Problem details →
Which lines in the data contain the word "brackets"? Please copy each of them.

Material provided →
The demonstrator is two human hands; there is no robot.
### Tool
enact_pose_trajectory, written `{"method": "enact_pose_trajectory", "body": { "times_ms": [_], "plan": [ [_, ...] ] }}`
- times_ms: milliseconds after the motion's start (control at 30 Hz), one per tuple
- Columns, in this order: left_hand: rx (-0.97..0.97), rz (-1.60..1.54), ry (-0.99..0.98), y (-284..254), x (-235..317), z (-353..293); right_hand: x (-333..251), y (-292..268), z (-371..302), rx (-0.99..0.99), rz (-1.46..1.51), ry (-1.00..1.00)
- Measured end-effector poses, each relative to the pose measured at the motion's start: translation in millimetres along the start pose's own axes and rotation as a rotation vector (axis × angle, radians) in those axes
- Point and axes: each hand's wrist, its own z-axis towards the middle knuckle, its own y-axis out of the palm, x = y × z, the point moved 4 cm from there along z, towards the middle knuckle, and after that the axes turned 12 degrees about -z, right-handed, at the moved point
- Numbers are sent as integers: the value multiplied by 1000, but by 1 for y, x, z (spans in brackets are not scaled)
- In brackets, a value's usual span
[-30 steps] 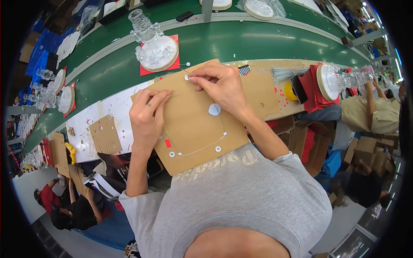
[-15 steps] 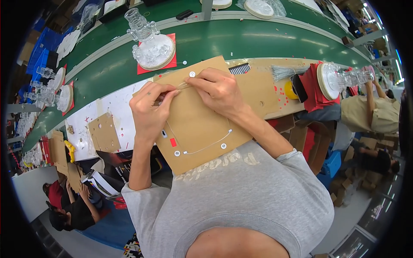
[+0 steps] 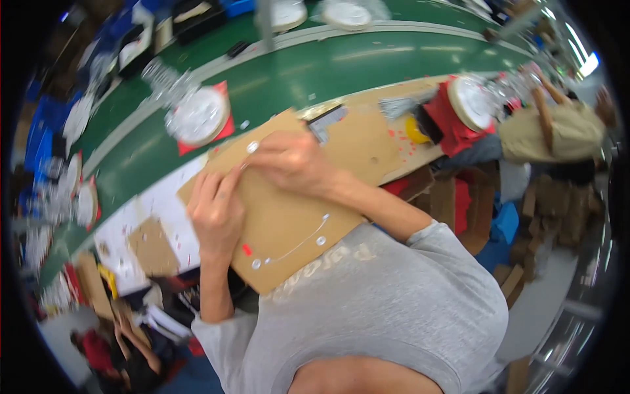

The answer →
- Numbers are sent as integers: the value multiplied by 1000, but by 1 for y, x, z (spans in brackets are not scaled)
- In brackets, a value's usual span

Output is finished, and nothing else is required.